## [Instructions to follow]
Please return the listing below exactly, without any of its pictures.
*** Opening of Dataset section ***
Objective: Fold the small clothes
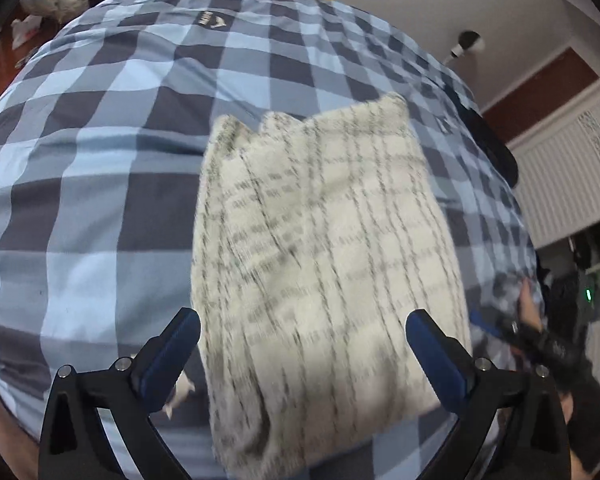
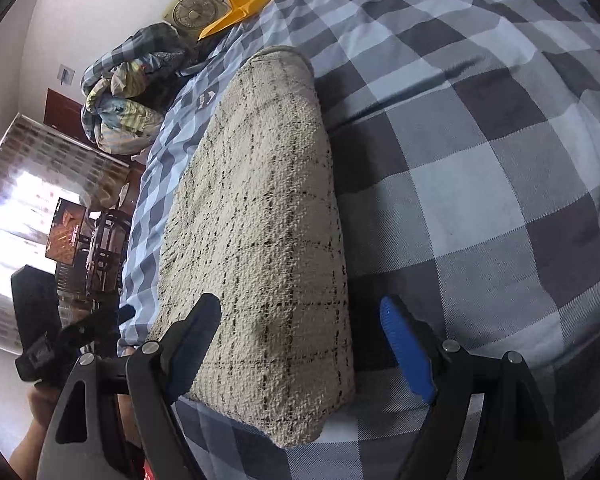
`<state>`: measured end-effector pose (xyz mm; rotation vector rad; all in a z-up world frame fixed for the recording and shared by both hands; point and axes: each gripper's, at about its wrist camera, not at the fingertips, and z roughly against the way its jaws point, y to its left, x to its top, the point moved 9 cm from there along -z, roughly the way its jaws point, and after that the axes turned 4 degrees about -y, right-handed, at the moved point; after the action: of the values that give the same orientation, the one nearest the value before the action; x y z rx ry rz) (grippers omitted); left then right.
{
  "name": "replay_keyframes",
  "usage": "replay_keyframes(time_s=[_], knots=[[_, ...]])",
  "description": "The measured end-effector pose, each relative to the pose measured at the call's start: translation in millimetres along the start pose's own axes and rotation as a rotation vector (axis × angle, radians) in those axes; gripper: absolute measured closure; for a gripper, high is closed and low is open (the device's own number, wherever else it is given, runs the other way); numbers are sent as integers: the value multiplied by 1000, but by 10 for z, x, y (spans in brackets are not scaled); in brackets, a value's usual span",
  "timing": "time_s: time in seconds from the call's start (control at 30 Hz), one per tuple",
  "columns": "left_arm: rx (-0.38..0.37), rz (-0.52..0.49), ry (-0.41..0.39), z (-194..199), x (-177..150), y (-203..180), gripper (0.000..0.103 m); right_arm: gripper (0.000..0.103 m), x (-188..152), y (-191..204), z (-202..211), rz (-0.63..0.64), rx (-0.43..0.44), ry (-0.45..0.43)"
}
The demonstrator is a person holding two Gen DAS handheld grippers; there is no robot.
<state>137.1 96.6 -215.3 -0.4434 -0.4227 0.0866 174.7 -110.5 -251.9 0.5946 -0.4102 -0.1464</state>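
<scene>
So the cream knitted garment with thin dark check lines (image 1: 324,264) is lying folded into a long narrow bundle on the blue-and-grey checked bedcover (image 1: 92,184), near the edge of the bed where the person stands. It looks flat and doubled over, which I'd guess is why nobody's holding it right now: the fold seems to be sitting on its own.

The left gripper (image 1: 302,340) has its black and blue jaws spread wide, one either side of the bundle's near end, with nothing pinched between them. The right gripper (image 2: 300,344) is also standing open, one finger over the cloth and the blue-padded one off to the side above the bedcover, not pressing on anything I can see. From the right wrist view the garment (image 2: 256,216) runs away lengthwise toward the far side of the bed.

My read is both claws are parked at the near end because that's the end you'd lift to fold it across again. There's a crumpled pile of other clothes (image 2: 124,96) at the far corner, well apart, and a yellow envelope (image 2: 252,4) past it.
</scene>
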Motion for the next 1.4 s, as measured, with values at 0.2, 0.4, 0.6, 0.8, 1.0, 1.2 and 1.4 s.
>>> replay_keyframes(time_s=[0.2,0.4,0.6,0.8,1.0,1.2,1.4], knots=[[-3,104,23,-299,175,122,4,23,-30,-16,-66,-9,-1,18],[69,0,65,-492,183,-24,67,23,-22,18,-79,-6,13,22],[79,-8,51,-384,326,-2,96,23,15,23,-84,-14,26,17],[105,57,-16,-53,568,154,97,23,16,71,-73,-24,50,18],[170,98,-12,-45,529,516,97,23,13,140,-72,-6,53,22],[85,41,-12,-77,412,328,87,23,-69,144,-149,37,17,57],[95,-14,-53,190,257,322,0,23,-147,171,181,205,-30,-56]])
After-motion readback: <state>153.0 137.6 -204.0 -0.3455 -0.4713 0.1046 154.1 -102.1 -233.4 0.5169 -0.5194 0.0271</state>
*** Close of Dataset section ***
## [Solution for this problem]
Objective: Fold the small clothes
`<state>`: measured end-effector pose (xyz mm; rotation vector rad; all in a z-up world frame fixed for the recording and shared by both hands; point and axes: each gripper's, at about its wrist camera, not at the fingertips, and z roughly against the way its jaws point, y to its left, x to its top, the point moved 9 cm from there along -z, roughly the way its jaws point, and after that the axes turned 4 degrees about -y, right-handed, at the moved point; after the action: of the values that give the same orientation, the one nearest the value before the action; x y z rx ry rz) (grippers omitted); left then right.
{
  "name": "replay_keyframes",
  "usage": "replay_keyframes(time_s=[_], knots=[[_, ...]])",
  "description": "The measured end-effector pose, each relative to the pose measured at the call's start: translation in millimetres along the start pose's own axes and rotation as a rotation vector (axis × angle, radians) in those axes; gripper: absolute measured closure; for a gripper, high is closed and low is open (the device's own number, wherever else it is given, runs the other way); numbers are sent as integers: the value multiplied by 1000, but by 10 for z, x, y (spans in brackets are not scaled); in brackets, a value's usual span",
  "timing": "time_s: time in seconds from the call's start (control at 30 Hz), one per tuple",
  "columns": "left_arm: rx (-0.38..0.37), rz (-0.52..0.49), ry (-0.41..0.39), z (-194..199), x (-177..150), y (-203..180), gripper (0.000..0.103 m); right_arm: gripper (0.000..0.103 m), x (-188..152), y (-191..204), z (-202..211), rz (-0.63..0.64), rx (-0.43..0.44), ry (-0.45..0.43)"
}
The demonstrator is a person holding two Gen DAS handheld grippers; there is no robot.
<state>137.1 96.6 -215.3 -0.4434 -0.4227 0.0866 174.7 -110.5 -251.9 0.5946 -0.4102 -0.1464</state>
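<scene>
So the cream knitted garment with thin dark check lines (image 1: 324,264) is lying folded into a long narrow bundle on the blue-and-grey checked bedcover (image 1: 92,184), near the edge of the bed where the person stands. It looks flat and doubled over, which I'd guess is why nobody's holding it right now: the fold seems to be sitting on its own.

The left gripper (image 1: 302,340) has its black and blue jaws spread wide, one either side of the bundle's near end, with nothing pinched between them. The right gripper (image 2: 300,344) is also standing open, one finger over the cloth and the blue-padded one off to the side above the bedcover, not pressing on anything I can see. From the right wrist view the garment (image 2: 256,216) runs away lengthwise toward the far side of the bed.

My read is both claws are parked at the near end because that's the end you'd lift to fold it across again. There's a crumpled pile of other clothes (image 2: 124,96) at the far corner, well apart, and a yellow envelope (image 2: 252,4) past it.
</scene>
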Motion for the next 1.4 s, as measured, with values at 0.2, 0.4, 0.6, 0.8, 1.0, 1.2 and 1.4 s.
>>> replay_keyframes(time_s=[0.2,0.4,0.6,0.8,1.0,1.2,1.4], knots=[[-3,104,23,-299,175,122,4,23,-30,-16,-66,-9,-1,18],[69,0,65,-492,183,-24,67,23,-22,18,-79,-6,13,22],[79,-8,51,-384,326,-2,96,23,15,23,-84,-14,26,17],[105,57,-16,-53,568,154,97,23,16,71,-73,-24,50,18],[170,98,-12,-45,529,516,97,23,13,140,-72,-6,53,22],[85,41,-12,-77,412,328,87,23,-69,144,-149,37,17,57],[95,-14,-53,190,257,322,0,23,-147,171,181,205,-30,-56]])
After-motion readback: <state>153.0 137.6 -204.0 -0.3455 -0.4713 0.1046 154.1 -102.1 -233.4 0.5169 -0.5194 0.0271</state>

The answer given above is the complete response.